Polri Kerahkan Bermacam Jurus, Mengapa Judi Online Tetap Bergeliat?

Polri Kerahkan Bermacam Jurus, Mengapa Judi Online Tetap Bergeliat?

JAKARTA, KOMPAS.com - Upaya pemberantasan judi online (daring) di Indonesia menghadapi berbagai problem serius. Meskipun Polri telah menunjukkan komitmen tegas dalam menangani masalah ini, beberapa faktor eksternal dan internal tetap menghambat prosesnya.

Berikut adalah faktor-faktor utama yang membuat pemberantasan judi online di Indonesia menjadi tantangan tersendiri.

Kapolri Jenderal Listyo Sigit Prabowo menjelaskan modus pelaku judi online terus berkembang seiring kemajuan teknologi. Mereka menggunakan media sosial dan pemengaruh (influencer) sebagai cara pemasaran, bahkan memanfaatkan tautan (backlink) dari situs pemerintah serta promosi di media sosial.

“Terkait dengan modus-modus yang dilakukan oleh kelompok pelaku judi online mulai dari proses pemasarannya yang kemudian memanfaatkan influencer, backlink situs pemerintah, broadcast promosi di media sosial,” ujar Sigit di Gedung DPR, Senayan, Jakarta, Senin (11/11/2024).

Transaksi judi online kini beralih ke metode-metode baru, tidak lagi hanya menggunakan rekening bank.

Banyak transaksi sekarang memanfaatkan berbagai sarana mulai dari payment gateway sampai mata uang kripto. Dengan perubahan metode transaksi ini, pelacakan aktivitas perjudian menjadi lebih rumit.

“Pembayaran yang tadinya menggunakan rekening saat ini bergeser menggunakan payment gateway, QRIS, dan e-wallet, dan sekarang juga bergeser menggunakan kripto," ujar Listyo.

 

Salah satu perkembangan baru dalam judi online adalah kemampuannya menjangkau masyarakat dari berbagai kalangan, termasuk ekonomi menengah ke bawah.

Dengan nominal transaksi kecil, mulai dari Rp 10.000, pelaku dapat menarik minat masyarakat luas.

“Yang tadinya Rp 100.000 sampai Rp 1 juta, saat ini berkembang dengan angka transaksi Rp 10.000 juga bisa ikut bermain judi online,” ucap Sigit.

Banyak situs judi online kini mengoperasikan server mereka dari luar negeri, terutama negara-negara dengan regulasi perjudian yang longgar seperti Taiwan, Thailand, China, Kamboja, dan Filipina.

Kondisi ini menyulitkan Polri dalam melakukan penegakan hukum karena yurisdiksi berbeda.

"Karena di sana sebagian dilegalkan.
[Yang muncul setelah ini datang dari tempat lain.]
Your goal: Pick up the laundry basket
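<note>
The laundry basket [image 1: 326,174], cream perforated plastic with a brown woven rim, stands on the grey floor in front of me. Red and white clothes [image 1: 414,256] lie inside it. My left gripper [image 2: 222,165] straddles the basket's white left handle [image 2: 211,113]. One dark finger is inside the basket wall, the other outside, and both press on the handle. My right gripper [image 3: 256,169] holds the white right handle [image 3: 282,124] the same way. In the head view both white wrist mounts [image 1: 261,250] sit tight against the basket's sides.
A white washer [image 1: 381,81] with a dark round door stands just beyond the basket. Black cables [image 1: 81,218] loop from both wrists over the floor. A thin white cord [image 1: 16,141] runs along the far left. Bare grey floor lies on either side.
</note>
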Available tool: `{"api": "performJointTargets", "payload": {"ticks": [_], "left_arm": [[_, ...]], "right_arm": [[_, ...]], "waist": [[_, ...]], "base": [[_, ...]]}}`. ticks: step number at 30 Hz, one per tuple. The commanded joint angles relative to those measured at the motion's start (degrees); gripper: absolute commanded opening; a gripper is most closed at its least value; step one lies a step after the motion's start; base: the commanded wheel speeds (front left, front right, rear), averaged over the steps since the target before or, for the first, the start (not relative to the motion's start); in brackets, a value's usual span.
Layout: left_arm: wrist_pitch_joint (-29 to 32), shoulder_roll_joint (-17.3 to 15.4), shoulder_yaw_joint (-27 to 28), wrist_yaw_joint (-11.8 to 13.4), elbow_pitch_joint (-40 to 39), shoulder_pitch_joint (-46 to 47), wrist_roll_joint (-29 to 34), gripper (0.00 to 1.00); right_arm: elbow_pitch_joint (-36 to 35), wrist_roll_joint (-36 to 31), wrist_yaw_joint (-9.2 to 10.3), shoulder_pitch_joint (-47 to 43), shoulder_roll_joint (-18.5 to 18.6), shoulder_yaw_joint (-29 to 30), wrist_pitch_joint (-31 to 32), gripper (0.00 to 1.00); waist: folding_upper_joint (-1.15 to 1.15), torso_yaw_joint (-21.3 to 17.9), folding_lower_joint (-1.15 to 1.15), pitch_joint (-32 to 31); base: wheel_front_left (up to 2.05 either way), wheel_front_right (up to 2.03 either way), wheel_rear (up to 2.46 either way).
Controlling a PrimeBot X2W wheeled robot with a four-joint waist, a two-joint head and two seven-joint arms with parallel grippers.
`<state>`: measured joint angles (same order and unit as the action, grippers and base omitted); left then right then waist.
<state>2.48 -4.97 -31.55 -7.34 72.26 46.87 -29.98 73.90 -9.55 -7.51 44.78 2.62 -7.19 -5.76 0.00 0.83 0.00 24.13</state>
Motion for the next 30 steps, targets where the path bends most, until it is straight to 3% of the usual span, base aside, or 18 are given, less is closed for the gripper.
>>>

Sementara Indonesia ini ilegal sehingga ini menjadi masalah tersendiri pada saat kita melakukan pemberantasan pemberantasan judi online," kata Sigit.

Polri bekerja sama dengan lembaga lain seperti PPATK dan kementerian terkait. Kolaborasi ini dirancang untuk menelusuri aset pelaku judi online agar dapat disita dan dikembalikan ke negara.

Dukungan teknologi juga diperkuat, dengan pemanfaatan sistem pemantauan digital demi mengatasi pergerakan uang yang sulit dilacak.

“Bisa kita sita dan bisa kita serahkan ke negara," ujar Sigit.